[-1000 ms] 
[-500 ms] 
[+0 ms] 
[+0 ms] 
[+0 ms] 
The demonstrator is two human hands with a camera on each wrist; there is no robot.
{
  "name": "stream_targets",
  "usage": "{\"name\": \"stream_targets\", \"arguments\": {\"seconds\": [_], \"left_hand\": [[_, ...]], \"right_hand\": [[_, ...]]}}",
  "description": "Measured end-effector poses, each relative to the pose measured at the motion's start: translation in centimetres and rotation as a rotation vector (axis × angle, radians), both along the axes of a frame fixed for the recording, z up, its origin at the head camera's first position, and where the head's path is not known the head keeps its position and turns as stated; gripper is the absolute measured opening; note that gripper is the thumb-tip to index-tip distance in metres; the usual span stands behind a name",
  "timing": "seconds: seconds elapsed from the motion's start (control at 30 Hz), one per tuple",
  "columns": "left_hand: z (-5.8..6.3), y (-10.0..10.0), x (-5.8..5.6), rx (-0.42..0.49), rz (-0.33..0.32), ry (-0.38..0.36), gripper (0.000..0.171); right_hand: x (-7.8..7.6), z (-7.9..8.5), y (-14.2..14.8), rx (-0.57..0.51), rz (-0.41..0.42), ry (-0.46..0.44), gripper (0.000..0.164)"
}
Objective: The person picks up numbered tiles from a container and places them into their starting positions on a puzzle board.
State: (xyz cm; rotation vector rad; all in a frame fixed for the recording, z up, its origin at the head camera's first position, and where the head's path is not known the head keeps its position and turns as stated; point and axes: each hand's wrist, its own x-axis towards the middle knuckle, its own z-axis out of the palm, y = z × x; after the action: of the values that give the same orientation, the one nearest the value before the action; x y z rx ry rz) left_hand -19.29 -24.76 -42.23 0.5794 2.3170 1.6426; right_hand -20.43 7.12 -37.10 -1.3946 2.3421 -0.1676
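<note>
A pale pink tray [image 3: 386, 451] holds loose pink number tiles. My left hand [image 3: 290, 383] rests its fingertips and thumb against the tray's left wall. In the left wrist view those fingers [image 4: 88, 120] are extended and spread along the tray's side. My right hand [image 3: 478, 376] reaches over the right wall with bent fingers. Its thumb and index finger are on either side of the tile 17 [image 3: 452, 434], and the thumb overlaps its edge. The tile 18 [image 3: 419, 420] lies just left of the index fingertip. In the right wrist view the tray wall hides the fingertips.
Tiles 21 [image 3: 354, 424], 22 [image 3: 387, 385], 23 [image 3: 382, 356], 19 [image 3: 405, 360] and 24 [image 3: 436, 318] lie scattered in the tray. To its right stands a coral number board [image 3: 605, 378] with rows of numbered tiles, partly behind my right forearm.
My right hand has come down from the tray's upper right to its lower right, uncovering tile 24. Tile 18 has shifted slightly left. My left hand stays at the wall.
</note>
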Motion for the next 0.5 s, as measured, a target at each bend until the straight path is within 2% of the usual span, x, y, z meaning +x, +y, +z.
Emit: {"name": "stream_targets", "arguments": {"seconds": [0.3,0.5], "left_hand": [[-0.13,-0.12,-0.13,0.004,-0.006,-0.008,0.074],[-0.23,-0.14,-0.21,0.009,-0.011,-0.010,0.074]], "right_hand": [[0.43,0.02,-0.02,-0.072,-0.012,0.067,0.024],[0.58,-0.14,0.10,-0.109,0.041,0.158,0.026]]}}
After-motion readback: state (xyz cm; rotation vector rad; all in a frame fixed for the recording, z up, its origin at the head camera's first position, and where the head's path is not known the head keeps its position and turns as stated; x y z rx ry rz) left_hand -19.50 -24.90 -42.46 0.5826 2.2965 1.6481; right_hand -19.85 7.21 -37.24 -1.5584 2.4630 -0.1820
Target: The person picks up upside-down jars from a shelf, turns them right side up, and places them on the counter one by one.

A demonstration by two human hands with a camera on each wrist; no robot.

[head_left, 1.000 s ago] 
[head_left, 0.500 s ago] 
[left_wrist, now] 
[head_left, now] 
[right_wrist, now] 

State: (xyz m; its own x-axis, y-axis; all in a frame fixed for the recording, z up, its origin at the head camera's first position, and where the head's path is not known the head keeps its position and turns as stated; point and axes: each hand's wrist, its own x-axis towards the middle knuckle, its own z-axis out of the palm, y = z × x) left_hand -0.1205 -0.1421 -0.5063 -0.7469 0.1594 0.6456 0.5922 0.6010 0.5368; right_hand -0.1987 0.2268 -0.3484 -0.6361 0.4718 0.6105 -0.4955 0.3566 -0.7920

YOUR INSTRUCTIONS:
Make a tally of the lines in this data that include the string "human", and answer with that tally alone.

REPLY TO THE TASK:
2